Pseudo-Chrys., Vict. Ant. e Cat. in Marc.: The Evangelist Mark follows Matthew in his order, and therefore after having said that Angels minister, he subjoins, “But after that John was put into prison, Jesus came, &c.”
After the temptation and the ministry of Angels, He goes back into Galilee, teaching us not to resist the violence of evil men.
Theophylact: And to shew us that in persecutions we ought to retire, and not to await them; but when we fall into them, we must sustain them.
Pseudo-Chrys., Vict. Ant. e Cat. in Marc.: He retired also that He might keep Himself for teaching and for healing, before He suffered, and after fulfilling all these things, might become obedient unto death.
Bede: John being put in prison, fitly does the Lord begin to preach: wherefore there follows, “Preaching the Gospel, &c.” For when the Law ceases, the Gospel arises in its steps. [p. 20]
Pseudo-Jerome: When the shadow ceases, the truth comes on; first, John in prison, the Law in Judaea; then, Jesus in Galilee, Paul among the Gentiles preaching the Gospel of the kingdom. For to an earthly kingdom succeeds poverty, to the poverty of Christians is given an everlasting kingdom; but earthly honour is like the foam of water, or smoke, or sleep.
Bede: Let no one, however, suppose that the putting of John in prison took place immediately after the forty days’ temptation and the fast of the Lord; for whosoever reads the Gospel of John will find, that the Lord taught many things before the putting of John in prison, and also did many miracles; for you have in his Gospel, “This beginning of miracles did Jesus;” [John 2:11] and afterwards, “for John was not yet cast into prison.” [John 3:24]

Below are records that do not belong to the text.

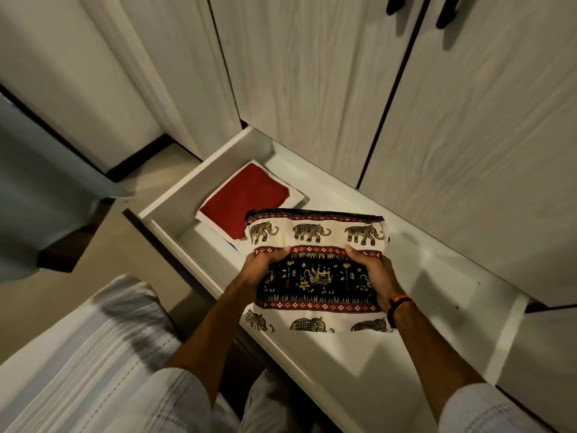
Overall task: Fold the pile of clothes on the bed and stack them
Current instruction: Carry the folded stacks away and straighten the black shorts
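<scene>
A folded elephant-print cloth (315, 235), cream with black and red bands, hangs over an open white drawer (421, 276). My left hand (262, 267) grips its left side and my right hand (371, 273) grips its right side, thumbs on top. At the drawer's far left lies a folded red garment (243, 198) on top of a folded white one (296, 198). The elephant cloth overlaps the near corner of that stack in view.
Tall pale wooden wardrobe doors (312, 73) with black handles (449, 10) rise behind the drawer. A bed corner with grey sheet (37, 182) is at the left. My striped white garment (109, 354) fills the lower left. Beige floor (109, 245) lies between.
</scene>
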Demonstrator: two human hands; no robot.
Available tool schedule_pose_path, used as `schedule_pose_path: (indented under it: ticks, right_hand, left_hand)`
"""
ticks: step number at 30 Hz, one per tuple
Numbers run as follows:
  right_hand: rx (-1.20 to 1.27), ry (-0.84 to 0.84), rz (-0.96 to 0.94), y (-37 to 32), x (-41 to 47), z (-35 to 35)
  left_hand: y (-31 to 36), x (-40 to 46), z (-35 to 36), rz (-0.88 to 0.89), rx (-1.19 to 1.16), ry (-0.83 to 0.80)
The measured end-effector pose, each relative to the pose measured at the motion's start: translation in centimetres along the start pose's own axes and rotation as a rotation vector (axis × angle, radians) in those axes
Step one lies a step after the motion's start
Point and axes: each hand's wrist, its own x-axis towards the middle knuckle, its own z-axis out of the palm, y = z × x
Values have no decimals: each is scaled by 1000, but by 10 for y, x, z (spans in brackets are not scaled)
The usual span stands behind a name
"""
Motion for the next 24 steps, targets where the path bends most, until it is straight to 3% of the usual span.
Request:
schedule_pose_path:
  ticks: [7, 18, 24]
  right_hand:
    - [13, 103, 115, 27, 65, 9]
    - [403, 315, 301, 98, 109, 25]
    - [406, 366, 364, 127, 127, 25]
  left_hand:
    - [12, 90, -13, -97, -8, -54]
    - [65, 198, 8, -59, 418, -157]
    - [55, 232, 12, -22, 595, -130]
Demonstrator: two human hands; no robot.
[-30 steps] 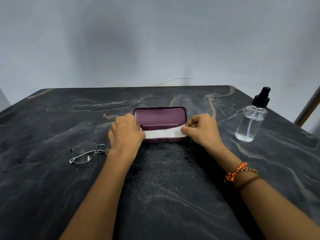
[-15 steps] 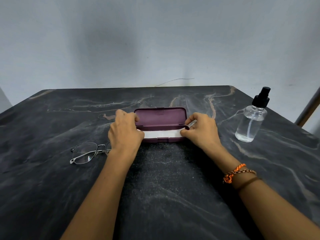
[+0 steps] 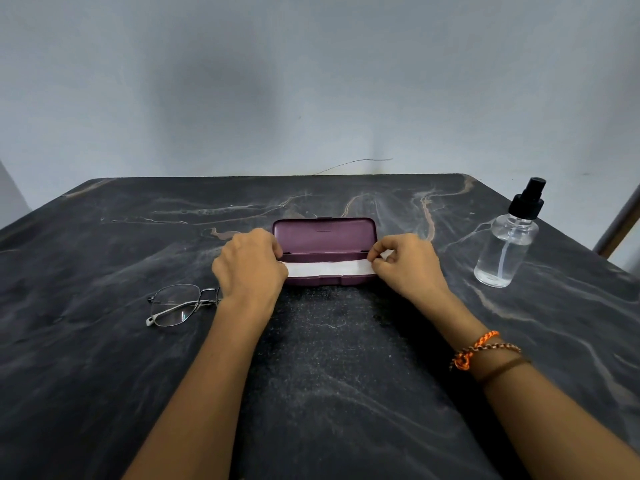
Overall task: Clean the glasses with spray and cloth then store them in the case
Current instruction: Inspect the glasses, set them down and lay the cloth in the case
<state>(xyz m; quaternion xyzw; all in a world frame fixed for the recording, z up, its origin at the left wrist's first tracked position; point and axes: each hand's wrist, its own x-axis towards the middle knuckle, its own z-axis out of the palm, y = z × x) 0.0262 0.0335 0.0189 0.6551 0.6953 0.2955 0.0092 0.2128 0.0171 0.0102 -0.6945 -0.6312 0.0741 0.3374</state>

Now it is said that when John read the books of Matthew, Mark, and Luke, he approved indeed the text of the history, and affirmed that they had spoken truth, but said that they had composed the history of only one year after John was cast into prison, in which year also he suffered. Passing over then the year of which the transactions had been published by the three others, he related the events of the former period, before John was cast into prison.
When therefore Mark had said that “Jesus came into Galilee, preaching the Gospel of the kingdom,” he subjoins, “saying, Since the time is fulfilled, &c.”
Pseudo-Chrys., vict. Ant. Cat. in Marc.: Since then the time was fulfilled, “when the fulness of times was come, and God sent His son,” it was fitting that the race of man should obtain the last dispensation of God. And therefore he says, “for the kingdom of heaven is at hand.”
Origen, in Matt., tom. x, 14: But the kingdom of God is essentially the same as the kingdom of heaven, though they differ in idea. [ed. note: see Origen, de Orat. 25, 26 in Matt. t 12.14 (?)]
For by the kingdom of God is to be understood that in which God reigns; and this in truth is in the region of the living, where, seeing God face to face, they will abide in the good things now promised to them; whether by this region one chooses to understand Love, or some other confirmation [ed. note: By ‘confirmation,’ seems to be meant the perfecting of spiritual natures; see Thomas Aq., Summa Theologica, part 1, Q62, Art 1. It answers to (greek word) as used by St. Basil; de Sp. S 16] of those who put on the likeness of things [p. 21] above, which are signified by the heavens. [ed. note: “Coeli” is commonly interpreted of the Angels, by the Fathers.]
For it is clear [ed. note: see Chrys., in Matt., Hom. 19 in c. 6,9] enough that the kingdom of God is confined neither by place nor by time.
Theophylact: Or else, the Lord means that the time of the Law is complete; as if He said, Up to this time the Law was at work; from this time the kingdom of God will work, that is, a conversation according to the Gospel, which is with reason likened to the kingdom of heaven. For when you see a man clothed in flesh living according to the Gospel, do you not say that he has the kingdom of heaven, which “is not meat and drink, but righteousness and peace and joy in the Holy Ghost?” [Rom 14:17]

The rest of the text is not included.